NOTES TO CONSOLIDATED FINANCIAL STATEMENTS

MARCH 31, 2023

Other

In the normal course of its business, the Company is named as a party-defendant in connection with tax foreclosure proceedings against properties on which it holds a first mortgage lien. The Company actively monitors these actions and, in all cases, believes there remains sufficient value in the subject property to assure that no loan impairment exists. At March 31, 2023, there were three such proceedings. The unpaid principal balances on the properties that are the subject of these proceedings was approximately $631,000.

In accordance with the asset purchase agreement with Urbane New Haven, LLC in October 2022 under certain circumstances the Company will be required to pay the seller 20% of the net proceeds, as defined, of certain real estate development projects completed by the Company until such time that the principal former owner is no longer employed by the Company. Any future payments will be expensed and included in net income.

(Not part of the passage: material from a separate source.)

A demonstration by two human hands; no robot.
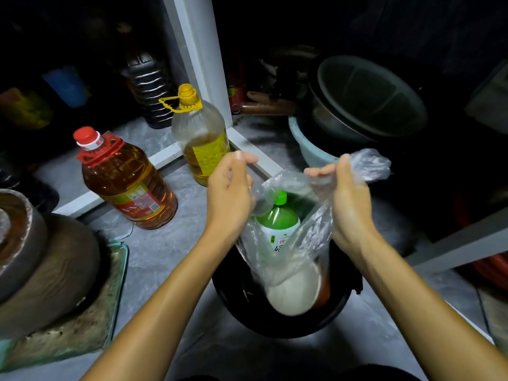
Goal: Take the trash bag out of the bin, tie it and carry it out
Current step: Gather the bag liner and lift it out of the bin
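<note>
A clear plastic trash bag (288, 259) hangs part-way out of a round black bin (275, 323) on the grey floor. Inside the bag I see a green-capped bottle (279, 221) with a white and green label, and something pale at the bottom. My left hand (229, 193) grips the bag's left rim. My right hand (347, 204) holds the right rim, and a loose flap of plastic sticks out past its fingers. The bag's mouth is stretched open between the two hands.
Two oil bottles stand to the left: a red-capped one (123, 180) and a yellow-capped one (200, 136). A white post (203, 64) rises behind them. A pale blue basin with a dark pot (365, 105) sits behind the bin. A brown jar (46, 265) on a tray stands at left.
</note>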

12.   Related Party Transactions

In the ordinary course of business, the Company may originate, fund, manage and service loans to shareholders. The underwriting process on these loans adheres to prevailing Company policy. The terms of such loans, including the interest rate, income, origination fees and other closing costs are the same as those applicable to loans made to unrelated third parties in the portfolio. As of March 31, 2023, and 2022, loans to known shareholders totaled $25,436,352 and $15,594,572, respectively. Interest income earned on these loans for the three months ended March 31, 2023 and 2022 totaled $506,093 and $347,638, respectively.

The wife of the Company’s chief executive officer was employed by the Company as its director of finance until the third quarter of 2022 when she retired. For the three month periods ended March 31, 2023 and 2022, she was paid $0 and $27,500, respectively, as compensation from the Company. In December 2021, the Company hired the daughter of the Company’s chief executive officer to perform certain internal audit and compliance services. For the three month period ended March 31, 2023 and 2022, she received compensation of $43,000 and $27,500, respectively.

13.   Concentration of Credit Risk

Financial instruments that potentially subject the Company to concentrations of credit risk consist primarily of cash, cash equivalents, investments in securities, investments in partnerships, and mortgage loans.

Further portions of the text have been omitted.